> [PROBLEM DESCRIPTION]: Go through the data below and return each line where the string "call" occurs.
************
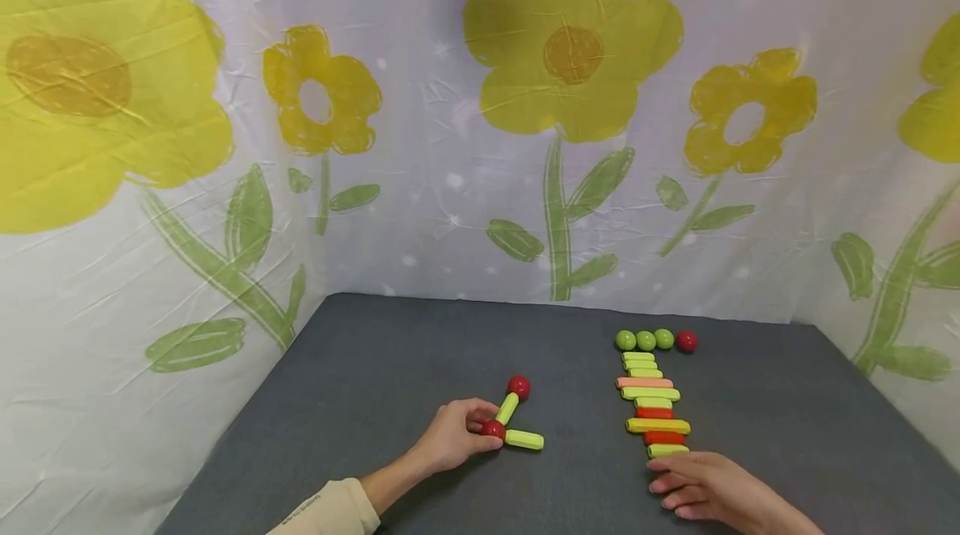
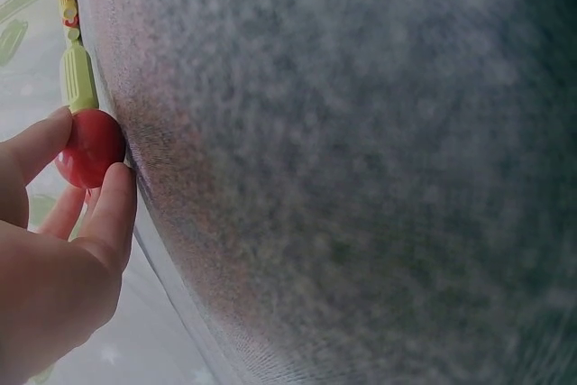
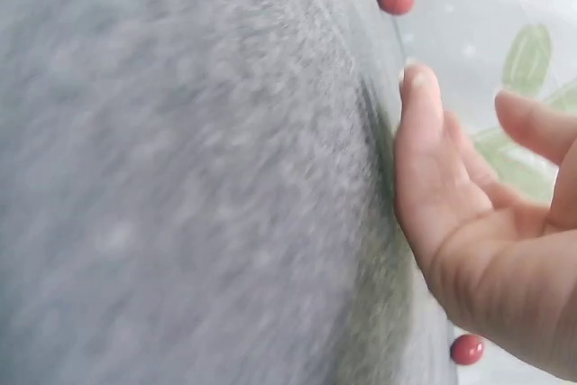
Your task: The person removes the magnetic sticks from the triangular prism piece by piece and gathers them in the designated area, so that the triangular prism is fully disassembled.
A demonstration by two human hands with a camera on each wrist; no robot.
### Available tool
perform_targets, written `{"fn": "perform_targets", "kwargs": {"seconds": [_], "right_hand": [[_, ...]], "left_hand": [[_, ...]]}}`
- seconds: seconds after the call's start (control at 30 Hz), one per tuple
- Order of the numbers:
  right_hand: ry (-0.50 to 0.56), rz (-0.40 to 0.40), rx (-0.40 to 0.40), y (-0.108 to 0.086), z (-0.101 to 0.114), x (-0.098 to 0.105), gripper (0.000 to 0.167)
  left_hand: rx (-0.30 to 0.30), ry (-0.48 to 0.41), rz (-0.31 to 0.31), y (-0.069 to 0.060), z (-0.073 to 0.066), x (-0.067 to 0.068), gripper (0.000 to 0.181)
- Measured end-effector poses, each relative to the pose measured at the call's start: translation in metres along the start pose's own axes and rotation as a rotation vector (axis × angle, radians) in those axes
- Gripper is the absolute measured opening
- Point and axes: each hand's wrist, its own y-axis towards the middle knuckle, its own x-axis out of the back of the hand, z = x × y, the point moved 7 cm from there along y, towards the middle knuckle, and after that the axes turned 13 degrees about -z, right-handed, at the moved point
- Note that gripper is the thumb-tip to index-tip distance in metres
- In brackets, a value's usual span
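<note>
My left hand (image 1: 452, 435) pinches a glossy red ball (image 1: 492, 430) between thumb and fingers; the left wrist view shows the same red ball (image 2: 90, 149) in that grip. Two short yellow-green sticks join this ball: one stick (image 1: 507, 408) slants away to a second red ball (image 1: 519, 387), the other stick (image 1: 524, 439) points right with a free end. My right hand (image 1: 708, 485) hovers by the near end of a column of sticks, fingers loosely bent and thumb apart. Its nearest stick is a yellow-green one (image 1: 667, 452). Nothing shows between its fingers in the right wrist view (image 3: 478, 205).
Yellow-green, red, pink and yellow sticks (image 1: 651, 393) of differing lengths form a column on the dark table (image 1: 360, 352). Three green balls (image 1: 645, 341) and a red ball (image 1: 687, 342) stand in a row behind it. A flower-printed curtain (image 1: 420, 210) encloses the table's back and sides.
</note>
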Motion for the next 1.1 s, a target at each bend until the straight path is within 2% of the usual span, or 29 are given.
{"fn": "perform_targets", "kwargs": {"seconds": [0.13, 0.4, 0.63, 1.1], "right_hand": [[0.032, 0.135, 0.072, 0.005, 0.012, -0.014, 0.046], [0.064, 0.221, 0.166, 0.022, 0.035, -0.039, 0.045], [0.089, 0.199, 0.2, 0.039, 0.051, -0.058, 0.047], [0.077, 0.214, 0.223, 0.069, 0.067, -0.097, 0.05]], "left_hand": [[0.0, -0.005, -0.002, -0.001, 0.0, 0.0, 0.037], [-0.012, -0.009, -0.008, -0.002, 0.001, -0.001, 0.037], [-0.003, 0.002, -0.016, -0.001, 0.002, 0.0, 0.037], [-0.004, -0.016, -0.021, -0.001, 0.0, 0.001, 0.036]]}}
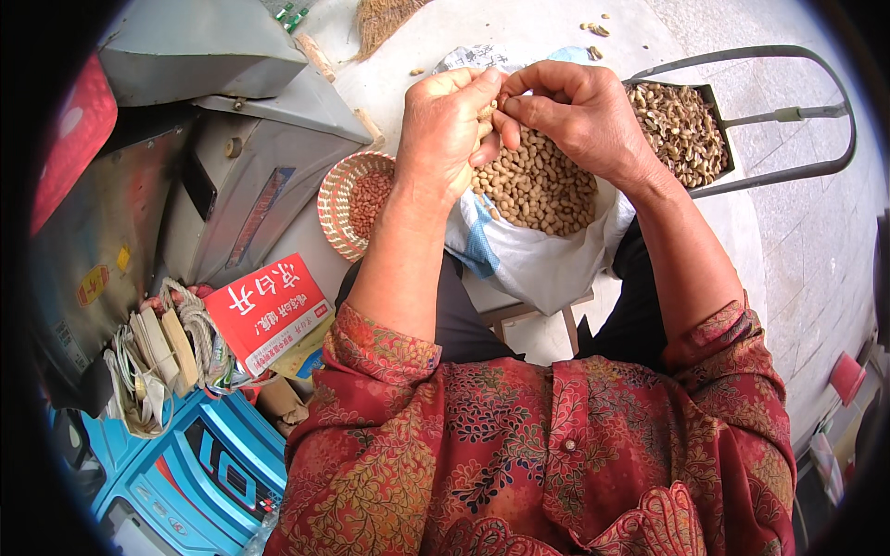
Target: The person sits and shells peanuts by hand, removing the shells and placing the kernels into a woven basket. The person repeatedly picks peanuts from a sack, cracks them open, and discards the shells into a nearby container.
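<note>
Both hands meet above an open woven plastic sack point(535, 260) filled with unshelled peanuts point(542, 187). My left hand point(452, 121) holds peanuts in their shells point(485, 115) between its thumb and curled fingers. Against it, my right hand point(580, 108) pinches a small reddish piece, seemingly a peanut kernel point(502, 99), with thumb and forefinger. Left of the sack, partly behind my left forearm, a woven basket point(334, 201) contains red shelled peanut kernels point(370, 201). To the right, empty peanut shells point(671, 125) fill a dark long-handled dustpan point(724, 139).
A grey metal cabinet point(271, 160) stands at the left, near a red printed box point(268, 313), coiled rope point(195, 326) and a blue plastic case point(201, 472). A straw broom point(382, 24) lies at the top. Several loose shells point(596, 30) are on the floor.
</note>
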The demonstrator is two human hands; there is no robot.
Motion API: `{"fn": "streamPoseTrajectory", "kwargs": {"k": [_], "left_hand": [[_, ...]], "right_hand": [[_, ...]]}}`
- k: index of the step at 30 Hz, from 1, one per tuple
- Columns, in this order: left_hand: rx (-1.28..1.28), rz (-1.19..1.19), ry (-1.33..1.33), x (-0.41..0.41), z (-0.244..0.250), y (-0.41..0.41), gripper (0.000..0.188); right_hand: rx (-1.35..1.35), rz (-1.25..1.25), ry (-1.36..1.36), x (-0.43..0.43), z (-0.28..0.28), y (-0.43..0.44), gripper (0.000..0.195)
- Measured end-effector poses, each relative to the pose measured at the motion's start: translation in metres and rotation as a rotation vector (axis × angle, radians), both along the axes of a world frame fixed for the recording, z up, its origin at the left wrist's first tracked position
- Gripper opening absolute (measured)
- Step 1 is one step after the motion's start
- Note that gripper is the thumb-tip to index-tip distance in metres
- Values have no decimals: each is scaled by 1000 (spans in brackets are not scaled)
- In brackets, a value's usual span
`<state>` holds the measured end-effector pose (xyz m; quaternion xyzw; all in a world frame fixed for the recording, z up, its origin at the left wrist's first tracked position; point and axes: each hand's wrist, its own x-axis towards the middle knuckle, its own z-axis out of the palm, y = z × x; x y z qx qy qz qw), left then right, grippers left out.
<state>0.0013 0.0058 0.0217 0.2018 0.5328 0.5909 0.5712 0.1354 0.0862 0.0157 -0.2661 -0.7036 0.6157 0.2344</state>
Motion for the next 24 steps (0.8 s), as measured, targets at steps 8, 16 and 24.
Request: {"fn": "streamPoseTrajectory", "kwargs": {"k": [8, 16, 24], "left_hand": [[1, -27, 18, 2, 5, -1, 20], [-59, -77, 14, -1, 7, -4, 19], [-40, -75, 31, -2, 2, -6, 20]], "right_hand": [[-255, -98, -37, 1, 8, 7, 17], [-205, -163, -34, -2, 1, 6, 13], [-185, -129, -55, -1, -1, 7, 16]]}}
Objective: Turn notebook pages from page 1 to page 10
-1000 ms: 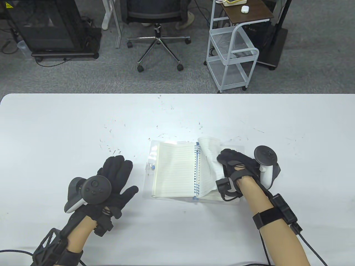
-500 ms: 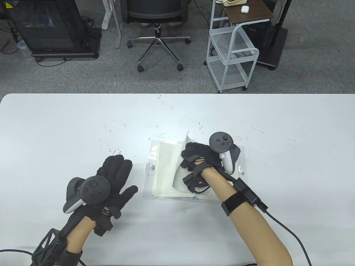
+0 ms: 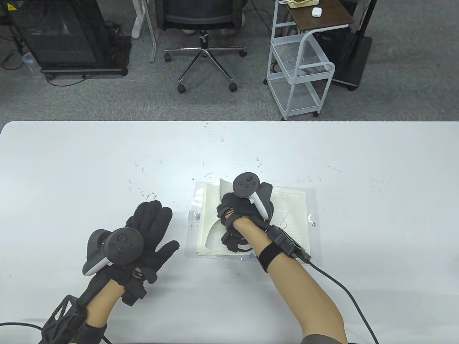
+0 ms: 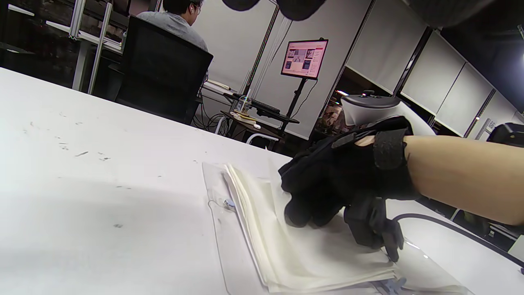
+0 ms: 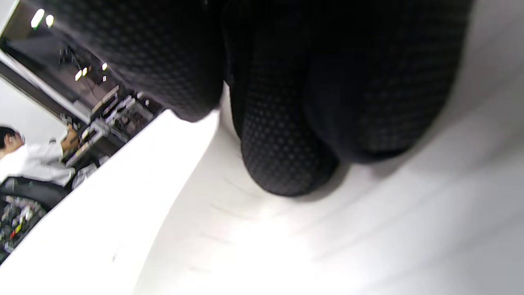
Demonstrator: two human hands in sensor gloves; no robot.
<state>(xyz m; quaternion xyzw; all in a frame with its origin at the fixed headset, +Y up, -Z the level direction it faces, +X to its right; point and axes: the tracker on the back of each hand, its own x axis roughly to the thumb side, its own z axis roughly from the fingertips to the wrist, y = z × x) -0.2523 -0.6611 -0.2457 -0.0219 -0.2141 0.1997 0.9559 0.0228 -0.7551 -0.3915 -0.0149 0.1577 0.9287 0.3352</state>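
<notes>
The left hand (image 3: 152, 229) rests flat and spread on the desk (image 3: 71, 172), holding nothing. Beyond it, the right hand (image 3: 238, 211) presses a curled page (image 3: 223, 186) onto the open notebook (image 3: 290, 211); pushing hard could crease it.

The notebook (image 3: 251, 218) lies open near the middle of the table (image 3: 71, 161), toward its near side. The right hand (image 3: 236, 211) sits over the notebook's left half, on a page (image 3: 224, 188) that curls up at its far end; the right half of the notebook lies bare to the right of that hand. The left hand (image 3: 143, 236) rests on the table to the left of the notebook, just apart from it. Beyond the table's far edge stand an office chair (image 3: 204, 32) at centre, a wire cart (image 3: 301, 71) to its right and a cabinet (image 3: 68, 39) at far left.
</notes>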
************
> [ANSWER BOX]:
- seconds: seconds after the call's start (control at 30 Hz), one per tuple
- Measured end-effector poses, each relative to the pose measured at the call's start: translation in metres along the start pose's own axes and rotation as a rotation vector (axis × angle, radians) in those axes

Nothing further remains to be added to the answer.